Although their America is still a land of shining seas, spacious skies and majestic mountains, many express a deep sense of disenchantment and uncertainty in their own lives.
“I think that America as an idea is one of the most beautiful ideas that the world has ever known. I think that American opportunity and ingenuity has built some of the most incredible technologies and innovations today,” said Allene Swanson, 22, of Chicago. “And still, when I look around, I see a country that seems like it’s crumbling. I see people who are hungry and broke and who are struggling a lot.”
For people like 32-year-old Craig House, real success has always seemed out of reach. He lives in inner city St. Louis with his grandmother in a sea of burned-out buildings and abandoned schools, not far from a hip, trendy part of town.

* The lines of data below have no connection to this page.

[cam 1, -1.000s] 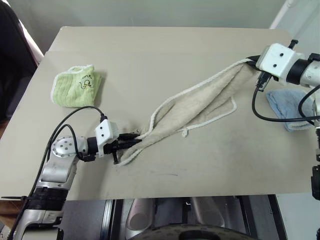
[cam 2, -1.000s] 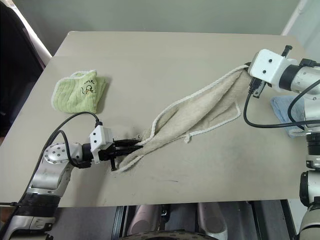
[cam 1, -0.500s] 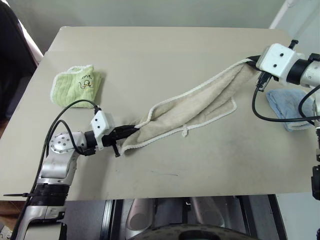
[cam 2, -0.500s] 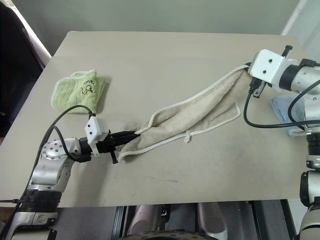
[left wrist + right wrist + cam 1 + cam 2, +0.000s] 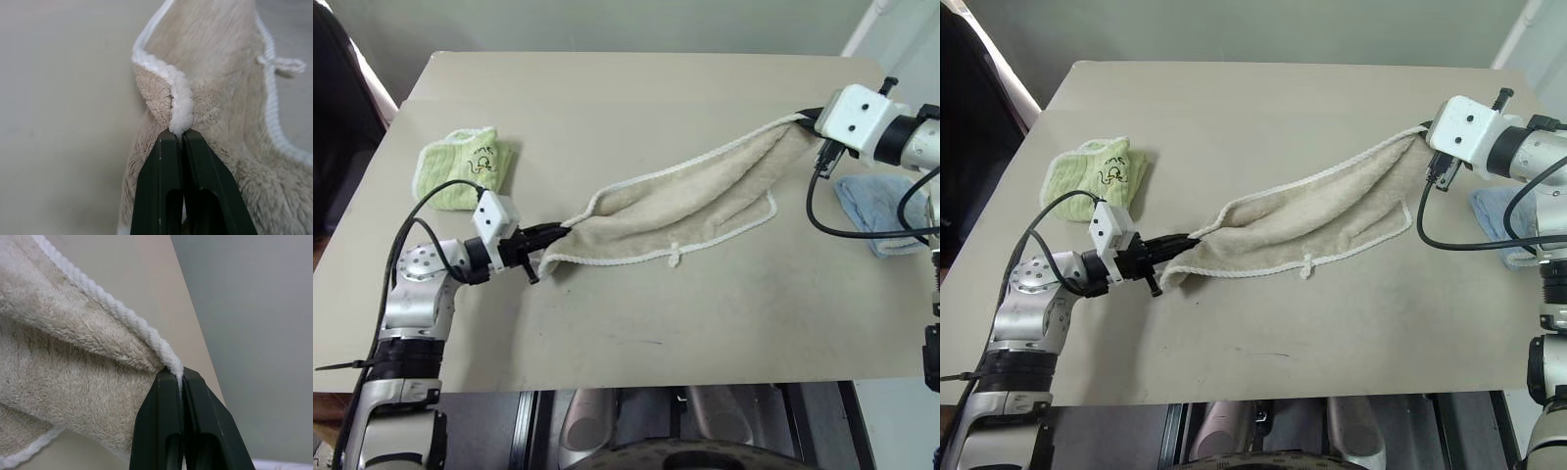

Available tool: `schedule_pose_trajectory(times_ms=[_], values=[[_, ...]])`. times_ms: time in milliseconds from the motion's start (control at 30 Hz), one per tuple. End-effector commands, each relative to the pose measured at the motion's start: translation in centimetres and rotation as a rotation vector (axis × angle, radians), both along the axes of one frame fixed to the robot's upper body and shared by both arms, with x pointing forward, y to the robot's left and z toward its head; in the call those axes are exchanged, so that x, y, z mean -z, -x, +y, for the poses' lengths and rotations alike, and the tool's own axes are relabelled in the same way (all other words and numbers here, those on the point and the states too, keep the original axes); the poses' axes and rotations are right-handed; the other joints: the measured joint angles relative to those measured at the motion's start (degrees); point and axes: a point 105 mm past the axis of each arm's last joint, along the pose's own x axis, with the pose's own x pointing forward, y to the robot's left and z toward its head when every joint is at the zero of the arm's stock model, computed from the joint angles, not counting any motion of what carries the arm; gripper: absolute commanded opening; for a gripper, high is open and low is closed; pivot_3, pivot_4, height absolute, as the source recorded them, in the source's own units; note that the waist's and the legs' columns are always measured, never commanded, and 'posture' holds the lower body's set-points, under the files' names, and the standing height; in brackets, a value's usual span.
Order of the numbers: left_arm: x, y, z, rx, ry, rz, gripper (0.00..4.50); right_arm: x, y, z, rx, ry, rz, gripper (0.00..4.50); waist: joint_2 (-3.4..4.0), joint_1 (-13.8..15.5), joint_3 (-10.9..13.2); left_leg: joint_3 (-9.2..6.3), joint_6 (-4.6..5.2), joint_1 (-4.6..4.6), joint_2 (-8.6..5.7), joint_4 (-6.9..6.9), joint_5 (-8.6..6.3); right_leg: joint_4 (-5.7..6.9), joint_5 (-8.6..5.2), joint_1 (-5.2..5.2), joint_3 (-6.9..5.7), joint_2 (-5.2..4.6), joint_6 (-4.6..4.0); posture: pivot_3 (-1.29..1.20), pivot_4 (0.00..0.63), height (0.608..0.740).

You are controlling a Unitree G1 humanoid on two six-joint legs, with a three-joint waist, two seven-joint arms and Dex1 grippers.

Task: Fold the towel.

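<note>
A: What's the biggest thing there?
B: The beige worktop [image 5: 636,108]. Across it stretches the towel [image 5: 695,206], tan terry with white corded edging, strung between the two arms from front left toward the far right corner. Its lower edge with the little white loop [image 5: 674,258] lies on the surface.

A: Any other cloths?
B: A light-green cloth [image 5: 462,166] with a printed drawing sits near the left edge, apart from the towel. A light-blue cloth [image 5: 871,208] lies at the right edge, under the right arm.

A: And the fingers?
B: The left gripper [image 5: 182,139] has its fingers pinched tight on the towel's corded edge. The right gripper [image 5: 181,379] is likewise clamped on the cord at the opposite end, held raised above the worktop.
</note>
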Motion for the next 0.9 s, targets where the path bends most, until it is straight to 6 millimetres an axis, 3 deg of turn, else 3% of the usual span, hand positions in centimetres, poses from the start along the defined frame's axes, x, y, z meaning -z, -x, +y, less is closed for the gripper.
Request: schedule_pose_trajectory(times_ms=[33, 133, 233, 367, 500, 900], values=[[-0.4, -0.1, 0.4, 0.017, -0.004, 0.021, 0.04, -1.4, 0.5, 0.2, -0.011, 0.008, -0.064, 0.0, 0.0, 0.0, 0.0, 0.0, 0.0, -0.01, 0.0, 0.0, 0.0, 0.0, 0.0, 0.0, 0.0, 0.0, 0.0, 0.0, 0.15, 0.697], [-0.2, 0.1, 0.1, 0.041, 0.001, 0.041, 0.04, -1.4, 0.6, 0.1, -0.009, 0.009, -0.063, 0.0, 0.0, 0.0, 0.0, 0.0, 0.0, -0.02, 0.0, 0.0, 0.0, 0.0, 0.0, 0.0, 0.0, 0.0, 0.0, 0.0, 0.15, 0.697], [0.0, 0.2, -0.1, 0.054, 0.008, 0.053, 0.7, -1.3, 0.6, 0.0, -0.004, 0.014, -0.064, 0.0, 0.0, 0.0, 0.0, 0.0, 0.0, -0.01, 0.0, 0.01, 0.0, 0.0, 0.0, -0.01, 0.0, 0.0, 0.0, 0.0, 0.15, 0.697], [0.1, 0.4, -0.3, 0.079, 0.008, 0.066, 2.07, -1.3, 0.7, -0.1, -0.002, 0.014, -0.065, 0.0, 0.0, 0.0, 0.0, 0.0, 0.0, -0.02, 0.0, 0.0, 0.0, 0.0, 0.0, 0.0, 0.0, 0.0, 0.0, 0.0, 0.15, 0.697], [0.2, -1.1, -0.1, 0.016, -0.069, -0.052, 3.48, -1.3, 0.8, -0.2, 0.003, 0.013, -0.064, 0.0, 0.0, 0.1, 0.0, -0.01, 0.0, -0.01, 0.0, 0.01, 0.01, 0.0, 0.0, 0.0, 0.0, 0.0, 0.0, 0.0, 0.15, 0.697], [-0.2, -2.2, 0.0, -0.02, -0.03, -0.117, 3.48, -1.5, 0.8, -0.3, 0.008, 0.018, -0.07, 0.0, 0.0, 0.1, 0.0, 0.01, 0.01, -0.04, -0.01, 0.04, 0.01, 0.0, 0.02, 0.0, 0.0, 0.0, 0.06, 0.0, 0.15, 0.697]])
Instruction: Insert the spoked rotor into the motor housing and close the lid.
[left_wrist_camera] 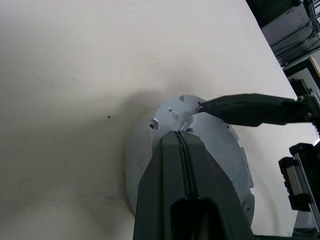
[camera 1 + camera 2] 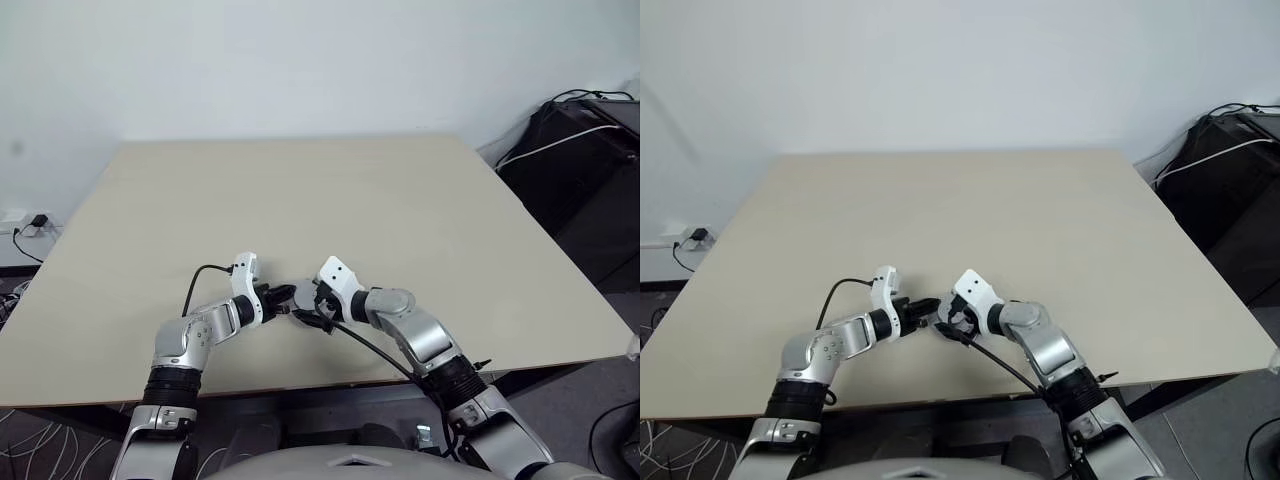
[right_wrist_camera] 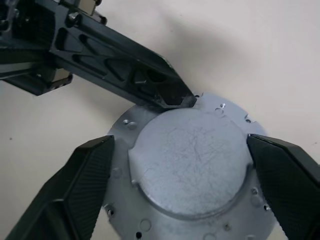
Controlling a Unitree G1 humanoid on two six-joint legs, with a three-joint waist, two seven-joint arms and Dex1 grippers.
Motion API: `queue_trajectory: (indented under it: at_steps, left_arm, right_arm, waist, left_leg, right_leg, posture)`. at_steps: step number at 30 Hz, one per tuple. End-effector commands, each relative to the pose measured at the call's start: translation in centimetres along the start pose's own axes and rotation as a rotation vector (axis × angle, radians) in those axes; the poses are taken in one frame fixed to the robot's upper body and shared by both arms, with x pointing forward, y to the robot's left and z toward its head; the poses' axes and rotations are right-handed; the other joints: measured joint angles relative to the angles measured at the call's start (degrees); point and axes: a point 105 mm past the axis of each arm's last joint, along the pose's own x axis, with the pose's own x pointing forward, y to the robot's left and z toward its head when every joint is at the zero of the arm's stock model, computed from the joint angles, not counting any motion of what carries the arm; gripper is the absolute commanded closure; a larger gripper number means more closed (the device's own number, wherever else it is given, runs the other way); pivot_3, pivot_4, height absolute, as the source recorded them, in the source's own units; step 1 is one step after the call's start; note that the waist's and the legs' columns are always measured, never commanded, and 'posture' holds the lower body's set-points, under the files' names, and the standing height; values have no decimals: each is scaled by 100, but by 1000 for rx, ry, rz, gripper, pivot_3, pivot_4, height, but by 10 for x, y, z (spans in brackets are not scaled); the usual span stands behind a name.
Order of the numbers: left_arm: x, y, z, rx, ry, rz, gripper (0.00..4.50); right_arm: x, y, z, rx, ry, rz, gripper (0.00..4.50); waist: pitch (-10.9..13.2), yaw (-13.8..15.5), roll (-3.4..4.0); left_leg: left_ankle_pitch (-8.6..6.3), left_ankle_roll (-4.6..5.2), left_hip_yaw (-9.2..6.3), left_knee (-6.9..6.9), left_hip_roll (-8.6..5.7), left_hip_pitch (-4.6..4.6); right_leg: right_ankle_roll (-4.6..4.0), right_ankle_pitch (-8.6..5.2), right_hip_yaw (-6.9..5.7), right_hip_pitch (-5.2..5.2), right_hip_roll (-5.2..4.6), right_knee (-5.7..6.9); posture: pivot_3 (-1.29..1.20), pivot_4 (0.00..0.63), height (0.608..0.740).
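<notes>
Right wrist view: the lid, plain face up, lies flat on the table, the right gripper spread wide astride it, the closed left gripper touching its rim; closing appears nearly finished.

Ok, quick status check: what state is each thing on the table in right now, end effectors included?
lid: lying flat on the table, raised plain round face up.
left end effector: shut, tips resting on the lid's top.
right end effector: open, one finger either side of the lid, not clamped on it.
</notes>
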Motion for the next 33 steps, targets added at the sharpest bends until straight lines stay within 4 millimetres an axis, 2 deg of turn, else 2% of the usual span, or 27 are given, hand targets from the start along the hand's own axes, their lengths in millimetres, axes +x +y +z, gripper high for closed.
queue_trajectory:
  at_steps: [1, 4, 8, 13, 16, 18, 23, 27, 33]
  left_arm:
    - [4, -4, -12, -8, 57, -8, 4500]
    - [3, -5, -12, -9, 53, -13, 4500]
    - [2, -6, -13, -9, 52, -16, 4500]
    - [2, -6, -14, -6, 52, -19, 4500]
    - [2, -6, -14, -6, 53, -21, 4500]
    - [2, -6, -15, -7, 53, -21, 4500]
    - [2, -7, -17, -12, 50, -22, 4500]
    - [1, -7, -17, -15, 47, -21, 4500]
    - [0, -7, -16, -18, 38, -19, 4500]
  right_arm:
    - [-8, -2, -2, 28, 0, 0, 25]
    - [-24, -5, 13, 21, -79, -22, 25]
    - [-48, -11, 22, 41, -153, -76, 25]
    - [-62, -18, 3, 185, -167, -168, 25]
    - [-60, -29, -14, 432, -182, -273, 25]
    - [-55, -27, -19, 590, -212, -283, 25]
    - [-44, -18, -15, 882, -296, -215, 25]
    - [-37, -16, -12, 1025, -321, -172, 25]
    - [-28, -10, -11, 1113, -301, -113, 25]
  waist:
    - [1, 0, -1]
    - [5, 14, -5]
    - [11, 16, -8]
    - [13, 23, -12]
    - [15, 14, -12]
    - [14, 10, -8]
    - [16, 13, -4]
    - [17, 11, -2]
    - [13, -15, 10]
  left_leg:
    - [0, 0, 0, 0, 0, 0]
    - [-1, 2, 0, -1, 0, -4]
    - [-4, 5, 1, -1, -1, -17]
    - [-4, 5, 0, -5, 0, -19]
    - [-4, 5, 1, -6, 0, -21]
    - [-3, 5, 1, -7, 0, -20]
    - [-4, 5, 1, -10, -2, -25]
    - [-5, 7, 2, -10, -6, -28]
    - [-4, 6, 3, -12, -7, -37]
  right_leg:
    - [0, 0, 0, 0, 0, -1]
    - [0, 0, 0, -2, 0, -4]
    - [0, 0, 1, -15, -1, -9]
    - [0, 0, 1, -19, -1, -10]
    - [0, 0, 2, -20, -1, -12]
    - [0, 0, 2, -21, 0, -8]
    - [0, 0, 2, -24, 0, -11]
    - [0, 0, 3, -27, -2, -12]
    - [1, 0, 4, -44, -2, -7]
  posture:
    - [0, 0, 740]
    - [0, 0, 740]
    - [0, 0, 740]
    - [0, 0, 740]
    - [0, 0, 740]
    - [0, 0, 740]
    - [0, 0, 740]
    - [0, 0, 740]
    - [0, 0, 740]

“America has always been great, just not for me and my people. For us it’s been the worst ever,” said House. “People come from all over the world, Arabs own this, that. Black man don’t own nothing.”
Known as “Deacon” in his native New Orleans, 74-year-old guitarist John Moore fondly recalls the 1960s, when black people like him were seeing an end to racial segregation; when women were gaining equality; when politicians were taking a stand to end poverty despite the turmoil of protests over the Vietnam War.
“Those were the best years,” said Moore, tears welling in his eyes in the living room-turned-recording studio of his shotgun house. “And then they were destroyed right before my very eyes when they assassinated all of our leaders. Robert Kennedy. John Kennedy. Martin Luther King. Malcom X. All of our leaders. And, you know, that was the end of hope. We had no more hope.”
Hope returned, at least for some, in 2008 when the election of Barack Hussein Obama as president seemed to prove anyone really could accomplish anything in America.
Yet, the years that followed have seemed more unsettling than uplifting to many. Today, some people want more from their government. Others just want it to go away as much as possible.
“I expect less government, less regulation,” said Russ Madson, 45, a steel industry worker looking for better opportunities in Birmingham, Alabama. “Our country was built by people like the Rockefellers, Edison, Henry Ford — pioneers. And today they couldn’t do what they did because of regulation.”
But others expect more of government. Agriculture consultant and farmer Mike Poling of Delphos, Ohio, expects good governance and leadership “and nothing less.”
“That’s what got us to this point and that’s what made America great,” said Poling, 58. “What made America great is its people. That’s what built the country. Our forefathers had the foresight to draft the Constitution, the Bill of Rights that has laid the groundwork for (the) nation carrying on for 200 years and continues to guide us.”
Yet, American greatness isn’t just about words scrawled on yellowed paper and kept in a vault at the National Archives. A veteran of the war in Afghanistan, daughter of immigrants from Hong Kong, 29-year-old Kimberly Jung sees it as something deeper, a challenge to every citizen.
“I believe greatness is a responsibility,” said Jung, of Chicago. “It’s a dual state of mind in which you know your power or you know what resources you have but also your weaknesses. And you harness that set of strengths and weaknesses to work with a group and form a team and do great things.”
That striving for the common good is somehow AWOL in America right now, people say.
“If there was one thing I could change about this country it would be to sit here and get us focused back on the country itself and not on our own self-interest,” said Poling, the Ohio farmer.
Whether they opt for Trump, Clinton or someone else in November, Americans say the state of the union isn’t good enough. Amal Kassir, a 20-year-old college student from Denver, sees her own future caught up with the chance the country has right now to make itself into something better.
“No doubt whatever greatness I’m capable of comes from being in this place,” she said.